Task: Pictures stay out. Everything else in the listing below gets written out exactly.

* * * * * * * * *

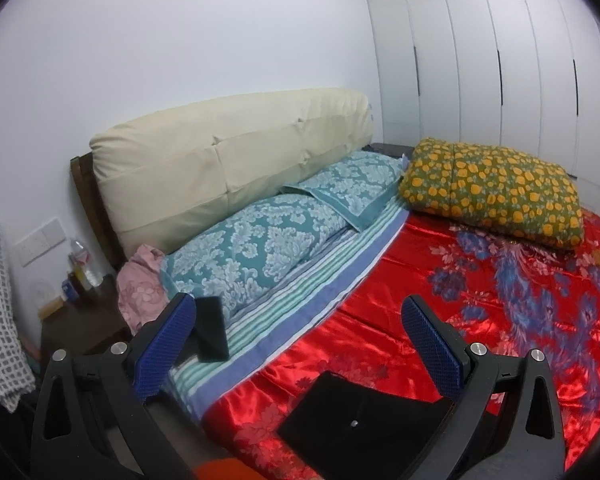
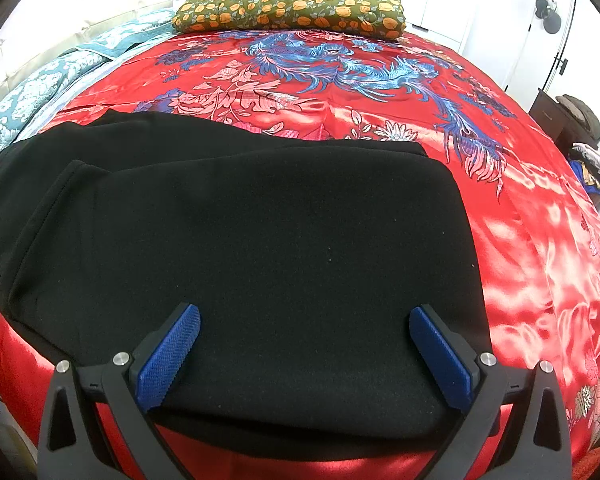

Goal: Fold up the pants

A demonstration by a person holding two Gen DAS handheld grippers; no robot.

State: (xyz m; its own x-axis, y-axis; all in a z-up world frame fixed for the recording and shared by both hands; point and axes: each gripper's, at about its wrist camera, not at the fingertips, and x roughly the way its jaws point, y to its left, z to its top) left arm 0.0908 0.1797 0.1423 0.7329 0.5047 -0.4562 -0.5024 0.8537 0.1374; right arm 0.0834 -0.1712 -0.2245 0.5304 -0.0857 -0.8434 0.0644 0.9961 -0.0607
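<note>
Nearest our right wrist camera, the right gripper (image 2: 304, 348) fills the bottom of the frame, its two blue textured pads (image 2: 168, 356) spread wide with nothing between them. Under and beyond them the black, matte fabric pants (image 2: 236, 232) lie folded across the centre and left of that view, one layer over another, flat on the shiny red satin bedspread with blue and pink embroidery (image 2: 540, 260). A hem edge with stitching runs down the left side of the upper layer.

At the top centre we see an olive quilt with an orange flower print (image 2: 292, 4), folded and resting on the bedspread. Teal damask pillows (image 2: 32, 96) sit at the upper left.

In the left wrist view, the left gripper (image 1: 300, 340) is likewise spread apart and holds nothing. A corner of the pants (image 1: 352, 420) shows at the bottom centre, between the fingers. A small black rectangular object (image 1: 212, 332) lies on a striped blue and green sheet (image 1: 300, 292) just beside the left pad; we cannot tell what it is. Behind the pillows stands a cream padded headboard (image 1: 228, 160), and white wardrobe doors (image 1: 480, 60) fill the upper right. A pink cloth (image 1: 140, 284) is bunched at the left end of the pillows
</note>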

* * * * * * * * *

Answer to this task:
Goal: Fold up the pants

A demonstration by a person holding two Gen DAS handheld grippers; no robot.

State: (xyz m; its own x-axis, y-axis; all in a z-up world frame fixed for the recording and shared by both hands; point and axes: each gripper's, at about its wrist camera, not at the fingertips, and x roughly the way its jaws point, y to its left, z to its top) left arm 0.0908 0.1797 0.1423 0.7329 0.5047 -0.4562 -0.5024 0.8537 0.1374; right arm 0.0834 -0.1712 -0.2245 0.5304 -0.0857 -0.8434 0.0644 0.9961 -0.0607
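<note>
Nearest our right wrist camera, the right gripper (image 2: 304, 348) fills the bottom of the frame, its two blue textured pads (image 2: 168, 356) spread wide with nothing between them. Under and beyond them the black, matte fabric pants (image 2: 236, 232) lie folded across the centre and left of that view, one layer over another, flat on the shiny red satin bedspread with blue and pink embroidery (image 2: 540, 260). A hem edge with stitching runs down the left side of the upper layer.

At the top centre we see an olive quilt with an orange flower print (image 2: 292, 4), folded and resting on the bedspread. Teal damask pillows (image 2: 32, 96) sit at the upper left.

In the left wrist view, the left gripper (image 1: 300, 340) is likewise spread apart and holds nothing. A corner of the pants (image 1: 352, 420) shows at the bottom centre, between the fingers. A small black rectangular object (image 1: 212, 332) lies on a striped blue and green sheet (image 1: 300, 292) just beside the left pad; we cannot tell what it is. Behind the pillows stands a cream padded headboard (image 1: 228, 160), and white wardrobe doors (image 1: 480, 60) fill the upper right. A pink cloth (image 1: 140, 284) is bunched at the left end of the pillows
</note>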

Here the exercise is finished.